The State Department report details an appalling litany of abuses: Prisoners are denied due process, tortured and even killed. Violence against women -- including forced abortion, forced sterilization and being sold into prostitution -- is a common occurrence, leading to a female suicide rate five times the global average. And if Elian were being sent back to China, he would find himself in a world where children are abused, sold or put to work for slave wages.

Yet Armey derided as unnecessary proposed legislation that would at least ensure an ongoing review of China's human rights record. This from the same man who, in 1998, adopted as "a personal priority" the International Religious Freedom Act.

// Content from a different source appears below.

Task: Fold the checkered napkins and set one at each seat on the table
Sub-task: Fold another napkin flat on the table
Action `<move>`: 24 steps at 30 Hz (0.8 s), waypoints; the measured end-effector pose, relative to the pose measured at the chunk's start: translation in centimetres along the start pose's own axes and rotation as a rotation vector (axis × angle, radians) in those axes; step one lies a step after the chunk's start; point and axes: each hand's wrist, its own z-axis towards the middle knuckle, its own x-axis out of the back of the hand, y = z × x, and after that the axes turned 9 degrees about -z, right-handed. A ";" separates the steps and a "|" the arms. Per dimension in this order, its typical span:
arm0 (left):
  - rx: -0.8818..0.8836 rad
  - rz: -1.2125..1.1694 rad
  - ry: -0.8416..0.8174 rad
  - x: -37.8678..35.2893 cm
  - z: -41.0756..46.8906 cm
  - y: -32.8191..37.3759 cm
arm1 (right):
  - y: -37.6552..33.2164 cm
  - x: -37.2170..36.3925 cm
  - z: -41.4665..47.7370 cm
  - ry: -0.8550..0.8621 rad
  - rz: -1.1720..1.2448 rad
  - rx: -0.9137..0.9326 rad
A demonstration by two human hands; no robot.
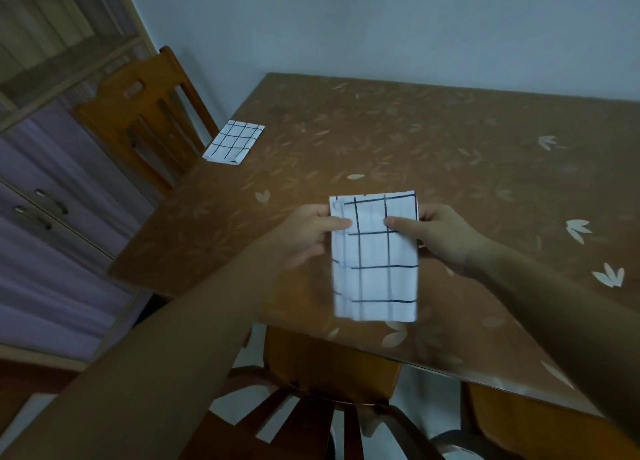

Well, according to the State Department, "tens of thousands of members of the Falun Gong spiritual movement were detained after the movement was banned in July." Some were sentenced to long prison terms while others were sentenced to reeducation through labor. But Armey and the rest of the Republican leadership -- who once fulminated against the president's moral ambiguity -- have now adopted a similarly tortured approach to foreign policy, human rights, religious freedoms and family values. And the Democrats, Sen. Bob Graham (D-Fla.), chief among them, are following suit. Graham has risen to rhetorical heights in condemning the tyranny in Cuba but has lost his voice when it comes to the tyranny in China and is planning to vote for the bill.

"What does it mean to live in peace," Sen. Connie Mack (R-Fla.) asked in proposing a Senate resolution on Cuba, "if there is no freedom to worship God, no freedom to choose our livelihood, no freedom to read or speak the truth?" This is the question members of the House and the Senate should answer before they decide how to vote on the China bill.